Stored data:
|---|

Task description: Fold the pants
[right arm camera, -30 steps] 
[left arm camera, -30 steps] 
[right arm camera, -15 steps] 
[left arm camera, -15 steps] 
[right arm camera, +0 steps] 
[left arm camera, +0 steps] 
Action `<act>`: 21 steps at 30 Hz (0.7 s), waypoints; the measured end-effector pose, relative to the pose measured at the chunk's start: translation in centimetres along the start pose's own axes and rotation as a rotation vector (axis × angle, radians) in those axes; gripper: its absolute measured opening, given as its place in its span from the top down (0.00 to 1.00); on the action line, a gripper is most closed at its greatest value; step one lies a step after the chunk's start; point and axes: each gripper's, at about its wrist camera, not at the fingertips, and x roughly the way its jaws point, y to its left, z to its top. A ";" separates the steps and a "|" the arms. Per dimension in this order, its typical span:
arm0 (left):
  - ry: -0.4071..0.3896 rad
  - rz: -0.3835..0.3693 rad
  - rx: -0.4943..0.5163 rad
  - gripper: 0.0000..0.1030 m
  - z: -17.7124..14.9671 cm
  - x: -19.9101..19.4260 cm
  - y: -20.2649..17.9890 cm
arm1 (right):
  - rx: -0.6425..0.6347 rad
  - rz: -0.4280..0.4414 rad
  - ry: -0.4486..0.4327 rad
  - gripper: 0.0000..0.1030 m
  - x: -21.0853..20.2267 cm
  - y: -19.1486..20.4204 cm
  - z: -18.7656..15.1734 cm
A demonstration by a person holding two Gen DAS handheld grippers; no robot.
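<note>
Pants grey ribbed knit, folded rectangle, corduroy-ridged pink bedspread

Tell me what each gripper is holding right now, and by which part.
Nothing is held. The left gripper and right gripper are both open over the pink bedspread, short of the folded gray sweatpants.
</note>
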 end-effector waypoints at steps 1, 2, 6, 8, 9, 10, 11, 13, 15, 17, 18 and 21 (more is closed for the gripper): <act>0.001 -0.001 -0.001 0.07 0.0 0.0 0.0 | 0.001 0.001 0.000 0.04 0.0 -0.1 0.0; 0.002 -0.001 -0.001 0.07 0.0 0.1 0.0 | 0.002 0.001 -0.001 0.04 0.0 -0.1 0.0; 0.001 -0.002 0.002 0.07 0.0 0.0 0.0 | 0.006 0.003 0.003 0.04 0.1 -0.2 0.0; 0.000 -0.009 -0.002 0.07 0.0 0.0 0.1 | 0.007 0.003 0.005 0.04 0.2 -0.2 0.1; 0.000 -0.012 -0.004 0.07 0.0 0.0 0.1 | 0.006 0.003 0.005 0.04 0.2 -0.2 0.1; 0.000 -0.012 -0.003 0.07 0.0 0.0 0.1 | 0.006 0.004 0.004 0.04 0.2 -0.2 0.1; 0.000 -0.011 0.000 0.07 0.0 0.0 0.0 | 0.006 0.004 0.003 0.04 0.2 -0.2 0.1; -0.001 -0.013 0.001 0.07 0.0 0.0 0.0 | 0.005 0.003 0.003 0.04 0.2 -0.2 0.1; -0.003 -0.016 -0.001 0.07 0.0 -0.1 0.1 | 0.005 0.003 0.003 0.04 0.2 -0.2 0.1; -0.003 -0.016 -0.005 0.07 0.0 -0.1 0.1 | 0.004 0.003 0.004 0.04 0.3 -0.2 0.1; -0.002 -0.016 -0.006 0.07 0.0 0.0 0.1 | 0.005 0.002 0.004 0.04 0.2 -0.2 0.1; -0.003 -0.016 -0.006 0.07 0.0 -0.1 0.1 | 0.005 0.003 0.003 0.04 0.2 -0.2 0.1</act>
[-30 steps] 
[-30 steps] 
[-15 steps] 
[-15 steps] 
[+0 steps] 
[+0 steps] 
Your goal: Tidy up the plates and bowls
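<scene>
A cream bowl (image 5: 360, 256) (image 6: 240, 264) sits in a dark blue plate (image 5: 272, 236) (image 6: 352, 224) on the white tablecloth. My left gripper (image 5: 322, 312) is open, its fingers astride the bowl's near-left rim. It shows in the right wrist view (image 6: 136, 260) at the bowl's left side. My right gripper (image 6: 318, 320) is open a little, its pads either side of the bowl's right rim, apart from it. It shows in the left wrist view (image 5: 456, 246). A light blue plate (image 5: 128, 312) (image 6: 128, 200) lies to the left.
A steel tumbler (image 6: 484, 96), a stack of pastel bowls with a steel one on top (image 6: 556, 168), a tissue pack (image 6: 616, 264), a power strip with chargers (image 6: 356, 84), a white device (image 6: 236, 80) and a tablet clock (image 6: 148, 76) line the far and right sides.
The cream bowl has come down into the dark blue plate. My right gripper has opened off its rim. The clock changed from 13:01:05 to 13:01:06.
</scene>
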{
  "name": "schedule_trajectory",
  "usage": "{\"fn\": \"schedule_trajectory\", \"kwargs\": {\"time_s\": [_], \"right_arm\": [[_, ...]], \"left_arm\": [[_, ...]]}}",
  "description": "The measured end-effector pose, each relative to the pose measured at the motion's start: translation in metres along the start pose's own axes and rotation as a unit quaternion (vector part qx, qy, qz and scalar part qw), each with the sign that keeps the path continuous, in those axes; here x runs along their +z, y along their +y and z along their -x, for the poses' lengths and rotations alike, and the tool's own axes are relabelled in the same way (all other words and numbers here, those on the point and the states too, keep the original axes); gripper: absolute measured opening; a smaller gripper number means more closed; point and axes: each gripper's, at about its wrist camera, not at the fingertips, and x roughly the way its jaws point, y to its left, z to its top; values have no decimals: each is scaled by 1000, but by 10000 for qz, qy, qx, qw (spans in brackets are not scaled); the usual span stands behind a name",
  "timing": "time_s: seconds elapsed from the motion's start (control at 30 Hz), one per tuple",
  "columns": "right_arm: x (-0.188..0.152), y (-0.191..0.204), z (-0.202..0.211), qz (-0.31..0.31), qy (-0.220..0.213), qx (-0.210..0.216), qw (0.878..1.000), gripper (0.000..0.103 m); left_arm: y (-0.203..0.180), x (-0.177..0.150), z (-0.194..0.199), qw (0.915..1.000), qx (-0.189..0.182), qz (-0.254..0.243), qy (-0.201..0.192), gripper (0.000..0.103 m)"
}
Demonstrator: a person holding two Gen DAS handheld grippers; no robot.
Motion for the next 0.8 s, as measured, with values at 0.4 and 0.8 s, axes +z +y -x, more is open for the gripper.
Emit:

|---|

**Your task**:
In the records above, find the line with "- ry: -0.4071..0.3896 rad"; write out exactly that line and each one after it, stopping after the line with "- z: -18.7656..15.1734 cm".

**Output**:
  - ry: -0.4071..0.3896 rad
  - rz: -0.3835..0.3693 rad
  - rx: -0.4943..0.5163 rad
  - gripper: 0.0000..0.1030 m
  - z: -17.7124..14.9671 cm
  - x: -19.9101..19.4260 cm
  - y: -20.2649..17.9890 cm
arm1 (right):
  - rx: -0.6425..0.6347 rad
  - rz: -0.4280..0.4414 rad
  - ry: -0.4486..0.4327 rad
  - gripper: 0.0000..0.1030 m
  - x: -21.0853..20.2267 cm
  - y: -19.1486..20.4204 cm
  - z: -18.7656..15.1734 cm

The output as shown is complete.